Que voit Eloise dans le miroir ? Un idéal qui devient cauchemar. Une utopie qui se transforme en une sorte de totalitarisme masculin. Un inframonde où les hommes dirigent d’une main de fer les alouettes qui se seraient cognées trop fort au miroir qui les aurait leurrées. Par le truchement du duo Ellie-Sandie et de sa représentation nouvelle du Swinging London, le cinéaste fait d’une pierre deux coups : il délivre de façon plus explicite le discours qui dirige la quasi-totalité de sa filmographie (la virtualité dans laquelle ses personnages se planquent et qui va jusqu’à contaminer son cinéma n’est pas sans dissimuler des fantômes existentiels qui ne demandent qu’à sortir pour se faire entendre) tout en inscrivant son film dans un mouvement actuel critique envers d’anciennes valeurs patriarcales particulièrement oppressives. Les scènes d’horreur du film reposent sur cette idée : ce qui ressurgit du passé pour terroriser Eloise, c’est bel et bien l’horreur que la domination masculine de l’époque a fait peser sur les frêles épaules de son avatar sixties Sandie, ceci jusque dans une résolution aussi habile que discutable.

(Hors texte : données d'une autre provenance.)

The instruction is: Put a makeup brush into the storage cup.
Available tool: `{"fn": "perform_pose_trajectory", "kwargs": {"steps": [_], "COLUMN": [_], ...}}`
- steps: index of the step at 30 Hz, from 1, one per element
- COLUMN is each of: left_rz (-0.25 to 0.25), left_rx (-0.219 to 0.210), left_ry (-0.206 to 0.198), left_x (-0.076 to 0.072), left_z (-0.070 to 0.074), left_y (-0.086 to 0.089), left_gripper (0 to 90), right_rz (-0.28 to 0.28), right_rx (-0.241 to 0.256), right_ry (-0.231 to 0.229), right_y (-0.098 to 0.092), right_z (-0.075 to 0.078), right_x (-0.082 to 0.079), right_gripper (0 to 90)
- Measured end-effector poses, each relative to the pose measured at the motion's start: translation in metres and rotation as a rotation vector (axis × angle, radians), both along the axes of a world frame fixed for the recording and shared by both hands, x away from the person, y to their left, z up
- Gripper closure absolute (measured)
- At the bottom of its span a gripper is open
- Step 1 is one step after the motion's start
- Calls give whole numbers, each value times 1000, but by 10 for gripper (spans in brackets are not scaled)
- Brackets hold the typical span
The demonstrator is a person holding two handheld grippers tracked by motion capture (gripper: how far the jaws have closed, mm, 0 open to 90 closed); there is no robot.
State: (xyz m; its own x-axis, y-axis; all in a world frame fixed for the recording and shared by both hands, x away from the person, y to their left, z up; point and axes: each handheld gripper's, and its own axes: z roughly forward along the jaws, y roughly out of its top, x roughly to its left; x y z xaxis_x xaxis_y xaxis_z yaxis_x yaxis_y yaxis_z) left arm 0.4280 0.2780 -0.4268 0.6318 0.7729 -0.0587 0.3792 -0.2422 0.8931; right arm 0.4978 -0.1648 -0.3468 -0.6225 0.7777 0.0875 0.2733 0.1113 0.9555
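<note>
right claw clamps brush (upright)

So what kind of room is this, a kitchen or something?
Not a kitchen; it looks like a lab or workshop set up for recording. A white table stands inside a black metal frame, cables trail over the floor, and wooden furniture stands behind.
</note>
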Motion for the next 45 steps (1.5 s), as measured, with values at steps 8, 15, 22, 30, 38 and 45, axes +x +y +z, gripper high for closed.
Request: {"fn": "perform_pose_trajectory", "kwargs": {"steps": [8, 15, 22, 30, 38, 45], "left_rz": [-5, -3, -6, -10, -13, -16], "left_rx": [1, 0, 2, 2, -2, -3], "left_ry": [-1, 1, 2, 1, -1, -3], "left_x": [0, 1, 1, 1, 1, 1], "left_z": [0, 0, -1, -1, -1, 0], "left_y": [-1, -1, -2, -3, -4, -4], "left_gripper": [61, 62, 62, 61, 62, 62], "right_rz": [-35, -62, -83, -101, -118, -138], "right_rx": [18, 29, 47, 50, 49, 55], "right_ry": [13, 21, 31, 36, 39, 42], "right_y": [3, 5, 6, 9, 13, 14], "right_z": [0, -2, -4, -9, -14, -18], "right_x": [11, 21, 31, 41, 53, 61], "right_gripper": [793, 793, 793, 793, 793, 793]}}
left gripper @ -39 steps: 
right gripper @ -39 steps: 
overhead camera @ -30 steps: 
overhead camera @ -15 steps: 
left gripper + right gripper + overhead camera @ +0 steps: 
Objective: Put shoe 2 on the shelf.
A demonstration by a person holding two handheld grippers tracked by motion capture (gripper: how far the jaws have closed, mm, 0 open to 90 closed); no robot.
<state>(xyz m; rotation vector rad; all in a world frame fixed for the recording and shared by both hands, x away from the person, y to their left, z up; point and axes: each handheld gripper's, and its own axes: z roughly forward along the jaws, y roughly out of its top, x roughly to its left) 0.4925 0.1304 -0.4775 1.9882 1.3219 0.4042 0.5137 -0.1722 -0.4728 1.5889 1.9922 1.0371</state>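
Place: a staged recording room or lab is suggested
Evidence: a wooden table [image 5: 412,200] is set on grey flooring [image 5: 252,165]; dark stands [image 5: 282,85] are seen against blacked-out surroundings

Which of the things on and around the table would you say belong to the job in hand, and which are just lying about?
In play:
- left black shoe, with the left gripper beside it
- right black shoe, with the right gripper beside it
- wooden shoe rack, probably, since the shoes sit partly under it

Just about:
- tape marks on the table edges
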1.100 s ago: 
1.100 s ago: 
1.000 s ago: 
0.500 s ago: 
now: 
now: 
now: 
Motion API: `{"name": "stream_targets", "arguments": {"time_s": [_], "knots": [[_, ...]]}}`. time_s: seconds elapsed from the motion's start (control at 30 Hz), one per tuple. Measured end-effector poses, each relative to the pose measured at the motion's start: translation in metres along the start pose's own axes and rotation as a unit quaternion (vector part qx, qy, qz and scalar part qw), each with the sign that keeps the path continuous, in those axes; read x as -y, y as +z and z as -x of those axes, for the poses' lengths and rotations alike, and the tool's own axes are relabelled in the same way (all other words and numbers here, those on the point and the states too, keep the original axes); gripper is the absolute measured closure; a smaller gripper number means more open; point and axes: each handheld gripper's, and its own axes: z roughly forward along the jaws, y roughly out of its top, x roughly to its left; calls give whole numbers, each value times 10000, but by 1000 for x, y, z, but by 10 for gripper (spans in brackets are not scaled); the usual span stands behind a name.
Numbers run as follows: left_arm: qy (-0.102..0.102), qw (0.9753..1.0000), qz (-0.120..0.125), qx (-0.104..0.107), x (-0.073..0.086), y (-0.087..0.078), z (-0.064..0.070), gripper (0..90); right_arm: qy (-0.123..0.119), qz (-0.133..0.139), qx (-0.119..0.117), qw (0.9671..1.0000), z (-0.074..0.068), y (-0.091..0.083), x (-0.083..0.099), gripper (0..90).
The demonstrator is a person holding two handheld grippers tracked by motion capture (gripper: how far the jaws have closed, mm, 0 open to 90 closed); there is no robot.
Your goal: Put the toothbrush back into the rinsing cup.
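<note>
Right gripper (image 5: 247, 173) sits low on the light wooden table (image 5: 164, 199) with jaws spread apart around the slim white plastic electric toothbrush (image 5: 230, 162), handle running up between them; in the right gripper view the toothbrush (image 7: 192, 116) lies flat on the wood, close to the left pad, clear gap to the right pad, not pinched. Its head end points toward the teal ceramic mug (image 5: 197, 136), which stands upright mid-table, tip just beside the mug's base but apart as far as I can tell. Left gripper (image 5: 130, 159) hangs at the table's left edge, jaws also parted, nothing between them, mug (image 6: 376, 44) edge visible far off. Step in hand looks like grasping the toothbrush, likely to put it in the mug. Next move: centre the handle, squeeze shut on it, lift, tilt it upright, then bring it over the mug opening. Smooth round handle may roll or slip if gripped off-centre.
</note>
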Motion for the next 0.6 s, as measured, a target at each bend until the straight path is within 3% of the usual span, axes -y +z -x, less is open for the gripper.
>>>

Si l’on peut regretter que la naïveté adolescente du démarrage et du final du film tranche avec la noirceur baroque de l’ensemble et qu’elle amoindrisse par conséquent la puissance de son récit, Last Night in Soho reste cependant un très joli sursaut de la part d’Edgar Wright, cinéaste qui s’était un peu égaré et qui, en donnant une véritable densité horrifique à son cinéma et en radicalisant l’expression de ses thématiques récurrentes, réalise ici l’un de ses films les plus aboutis. Nous attendrons le suivant le pied ferme.